▸ **What the task asks**
Give back every line of the data, word for word.

* * * *

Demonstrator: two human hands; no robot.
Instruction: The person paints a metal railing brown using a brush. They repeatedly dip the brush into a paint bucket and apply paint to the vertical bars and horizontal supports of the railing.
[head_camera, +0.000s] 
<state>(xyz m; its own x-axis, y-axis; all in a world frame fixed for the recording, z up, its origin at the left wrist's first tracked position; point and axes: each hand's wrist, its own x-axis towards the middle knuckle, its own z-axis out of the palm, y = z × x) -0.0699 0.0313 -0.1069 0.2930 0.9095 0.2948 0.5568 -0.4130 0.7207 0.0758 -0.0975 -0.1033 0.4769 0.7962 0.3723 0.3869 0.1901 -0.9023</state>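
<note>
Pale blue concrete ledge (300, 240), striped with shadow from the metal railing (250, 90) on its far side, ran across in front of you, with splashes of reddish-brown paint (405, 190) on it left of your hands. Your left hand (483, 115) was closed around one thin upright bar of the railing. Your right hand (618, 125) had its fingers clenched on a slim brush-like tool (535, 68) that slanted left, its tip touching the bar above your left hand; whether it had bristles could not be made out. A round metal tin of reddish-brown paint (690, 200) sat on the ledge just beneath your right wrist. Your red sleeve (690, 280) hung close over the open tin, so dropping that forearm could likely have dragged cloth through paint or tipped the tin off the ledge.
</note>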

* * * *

▸ **Expected answer**
Demonstrator: two human hands; no robot.
Instruction: The person paints a metal railing brown using a brush. They repeatedly dip the brush into a paint bucket and apply paint to the vertical bars and horizontal supports of the railing.
[head_camera, +0.000s] 
<state>(xyz m; its own x-axis, y-axis; all in a world frame fixed for the recording, z up, its origin at the left wrist's first tracked position; point and axes: each hand's wrist, its own x-axis towards the middle knuckle, its own z-axis out of the palm, y = z × x) -0.0699 0.0313 -0.1069 0.2930 0.9095 0.2948 0.5568 -0.4130 0.7207 0.0758 -0.0975 -0.1033 0.4769 0.7962 0.3723 0.3869 0.1901 -0.9023</state>
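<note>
Pale blue concrete ledge (300, 240), striped with shadow from the metal railing (250, 90) on its far side, ran across in front of you, with splashes of reddish-brown paint (405, 190) on it left of your hands. Your left hand (483, 115) was closed around one thin upright bar of the railing. Your right hand (618, 125) had its fingers clenched on a slim brush-like tool (535, 68) that slanted left, its tip touching the bar above your left hand; whether it had bristles could not be made out. A round metal tin of reddish-brown paint (690, 200) sat on the ledge just beneath your right wrist. Your red sleeve (690, 280) hung close over the open tin, so dropping that forearm could likely have dragged cloth through paint or tipped the tin off the ledge.
</note>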

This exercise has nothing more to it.